Thickness of a section makes a difference too, Dr. Glassy says. “Too thin or too thick leads to darker or lighter staining. Uneven sections will result in out-of-focus scans. And while pathologists using conventional microscopes are pretty forgiving in being able to focus through folds and irregularities in the tissue, in digital pathology everything is in a universal focus frame. Issues with poor sections will simply be magnified by digital imaging.”

Digital images are more demanding of high quality, and pathologists and histotechnologists need to be keenly aware of that, Dr. Glassy says. “If you are going to be implementing digital pathology, histotechs must have quality control processes in place so that the final scan is the best it can be.”

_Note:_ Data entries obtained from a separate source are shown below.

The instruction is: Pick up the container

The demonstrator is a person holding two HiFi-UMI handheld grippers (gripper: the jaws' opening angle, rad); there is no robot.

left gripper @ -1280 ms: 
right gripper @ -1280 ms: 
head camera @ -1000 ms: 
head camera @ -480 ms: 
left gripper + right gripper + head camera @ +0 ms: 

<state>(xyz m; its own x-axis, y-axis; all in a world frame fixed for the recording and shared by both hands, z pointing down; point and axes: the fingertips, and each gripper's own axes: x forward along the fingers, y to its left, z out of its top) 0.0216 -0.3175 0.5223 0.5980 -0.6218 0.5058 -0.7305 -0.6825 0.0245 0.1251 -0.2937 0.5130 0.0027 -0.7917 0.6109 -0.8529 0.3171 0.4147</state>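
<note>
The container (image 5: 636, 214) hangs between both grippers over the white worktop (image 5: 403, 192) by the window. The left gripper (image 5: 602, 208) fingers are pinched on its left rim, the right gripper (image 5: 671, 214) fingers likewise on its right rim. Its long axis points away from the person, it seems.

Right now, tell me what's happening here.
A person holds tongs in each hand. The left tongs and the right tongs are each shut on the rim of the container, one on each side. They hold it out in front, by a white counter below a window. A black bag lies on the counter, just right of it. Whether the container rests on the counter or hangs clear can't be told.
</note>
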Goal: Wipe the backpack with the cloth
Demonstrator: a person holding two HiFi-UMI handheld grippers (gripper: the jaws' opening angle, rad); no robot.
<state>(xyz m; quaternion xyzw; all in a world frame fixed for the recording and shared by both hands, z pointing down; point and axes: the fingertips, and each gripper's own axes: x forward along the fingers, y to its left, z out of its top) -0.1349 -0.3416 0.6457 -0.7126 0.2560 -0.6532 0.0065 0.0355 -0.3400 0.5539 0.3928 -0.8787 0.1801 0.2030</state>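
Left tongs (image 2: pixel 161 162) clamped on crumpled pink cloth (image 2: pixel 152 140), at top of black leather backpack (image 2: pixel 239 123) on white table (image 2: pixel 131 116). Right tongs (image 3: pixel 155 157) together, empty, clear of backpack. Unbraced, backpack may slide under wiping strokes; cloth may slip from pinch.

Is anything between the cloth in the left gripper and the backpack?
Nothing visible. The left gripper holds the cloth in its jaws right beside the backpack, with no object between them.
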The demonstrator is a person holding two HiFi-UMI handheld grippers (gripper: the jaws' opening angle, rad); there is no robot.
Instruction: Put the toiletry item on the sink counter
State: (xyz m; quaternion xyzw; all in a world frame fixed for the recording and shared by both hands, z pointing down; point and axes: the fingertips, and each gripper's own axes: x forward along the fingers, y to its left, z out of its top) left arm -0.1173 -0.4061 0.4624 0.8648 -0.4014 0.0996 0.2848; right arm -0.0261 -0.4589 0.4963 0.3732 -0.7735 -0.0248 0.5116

Fortunately, it appears that the technology that drives digital pathology may itself play an important role in improving slide and specimen quality. It is a fact that is not lost on Carolyn Compton, MD, PhD, professor of life sciences at Arizona State University, professor of laboratory medicine and pathology at Mayo Clinic College of Medicine, chief medical officer for the National Biomarkers Development Alliance, and chair of the CAP’s Preanalytics for Precision Medicine Project Team.

With a professional interest in ensuring that biomarker specimens are of sufficiently high quality to be reliable, she decries the lack of standardization that has been apparent in the preanalytical phase of specimen preparation and explains the problem as she sees it. “In the practice of pathology we bend over backward to make sure things are done right. We standardize the laboratory environment for tests and seek CLIA and CAP accreditation. We standardize the assays. We test proficiency of those who perform tests, and we do a lot of quality assurance. But we have no enforced standards for the very thing we are testing. For me it is inexplicable.”